DATA SHOWN:
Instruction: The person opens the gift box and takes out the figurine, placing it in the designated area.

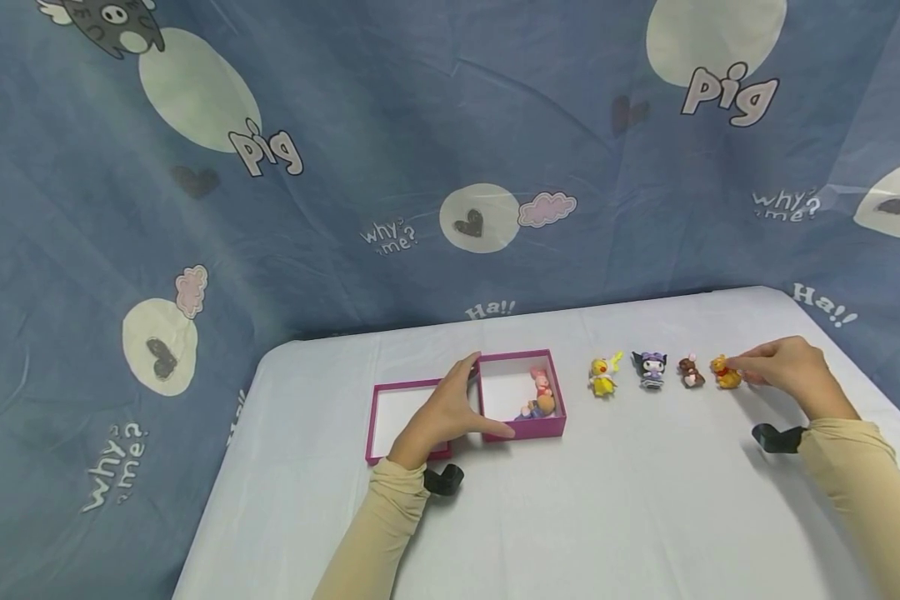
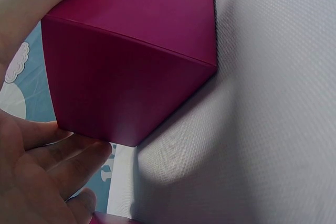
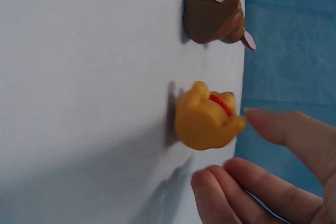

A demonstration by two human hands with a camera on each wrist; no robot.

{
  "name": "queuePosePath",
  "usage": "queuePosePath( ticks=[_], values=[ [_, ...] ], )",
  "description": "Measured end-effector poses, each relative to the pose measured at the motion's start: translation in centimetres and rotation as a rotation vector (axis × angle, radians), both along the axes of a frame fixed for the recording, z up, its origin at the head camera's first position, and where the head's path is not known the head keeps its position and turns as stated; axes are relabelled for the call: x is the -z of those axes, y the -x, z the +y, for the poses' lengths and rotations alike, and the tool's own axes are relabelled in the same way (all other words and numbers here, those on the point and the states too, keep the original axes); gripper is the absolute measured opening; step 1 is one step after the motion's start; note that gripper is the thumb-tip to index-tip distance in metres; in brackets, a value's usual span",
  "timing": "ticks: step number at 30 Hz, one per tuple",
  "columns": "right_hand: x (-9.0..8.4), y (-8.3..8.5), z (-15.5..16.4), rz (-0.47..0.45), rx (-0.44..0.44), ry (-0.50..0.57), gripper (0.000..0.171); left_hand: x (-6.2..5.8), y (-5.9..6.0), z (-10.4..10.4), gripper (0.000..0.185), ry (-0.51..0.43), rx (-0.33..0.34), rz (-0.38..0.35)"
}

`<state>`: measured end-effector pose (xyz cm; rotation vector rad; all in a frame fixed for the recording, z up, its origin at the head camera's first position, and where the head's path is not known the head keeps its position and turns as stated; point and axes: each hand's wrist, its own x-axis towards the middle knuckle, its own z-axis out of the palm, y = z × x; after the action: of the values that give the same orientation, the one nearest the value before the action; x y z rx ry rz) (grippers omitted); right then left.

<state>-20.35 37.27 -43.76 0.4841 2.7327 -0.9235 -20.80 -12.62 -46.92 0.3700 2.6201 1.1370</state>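
My left hand [image 1: 438, 412] spans the left side of a magenta box [image 1: 528, 429], thumb at its front wall and fingers at the back; in the left wrist view the fingertips touch the box [image 2: 131, 82]. Inside it lie a pink figurine [image 1: 542, 381] and a blue-and-tan one [image 1: 542, 406]. On the right, my right hand [image 1: 791, 371] reaches to a yellow bear figurine [image 1: 727, 377] with a red collar. In the right wrist view, thumb and fingers stand apart beside the bear [image 3: 202, 121], not closed round it.
Left of the bear stand a brown figurine [image 1: 691, 372], a purple-and-black one [image 1: 651, 370] and a yellow chick-like one [image 1: 602, 379], in a row. A shallow magenta-rimmed tray or lid [image 1: 371, 425] lies left of the box, partly behind my left hand. A blue printed curtain [image 1: 345, 183] hangs behind the white table [image 1: 607, 517].
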Motion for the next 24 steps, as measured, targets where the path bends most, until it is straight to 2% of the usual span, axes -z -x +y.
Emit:
queuePosePath(
  ticks=[4, 8, 18, 24],
  values=[
    [-0.6, -0.3, -0.5, 0.142, -0.03, -0.078, 0.054, -0.1, 0.0, 0.0, 0.139, -0.004, 0.004, 0.006],
    [-1.1, 0.2, -1.3, 0.236, -0.074, -0.073, 0.048, -0.1, -0.1, 0.0, 0.139, -0.001, 0.002, 0.006],
    [-2.9, 1.6, -5.0, 0.292, -0.262, -0.007, 0.049, 0.0, 0.0, 0.0, 0.138, 0.0, 0.004, 0.009],
    [-4.0, 2.1, -8.5, 0.315, -0.371, 0.032, 0.038, 0.1, 0.1, 0.0, 0.139, -0.001, 0.009, 0.015]
  ],
)
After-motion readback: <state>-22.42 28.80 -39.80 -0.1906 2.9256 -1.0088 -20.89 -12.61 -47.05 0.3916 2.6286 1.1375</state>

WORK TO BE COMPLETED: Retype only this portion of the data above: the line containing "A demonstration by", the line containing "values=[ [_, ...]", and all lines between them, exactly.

WORKED SOLUTION:
A demonstration by two human hands with a camera on each wrist; no robot.

{
  "name": "queuePosePath",
  "usage": "queuePosePath( ticks=[_], values=[ [_, ...] ], )",

There is nothing else to this exercise.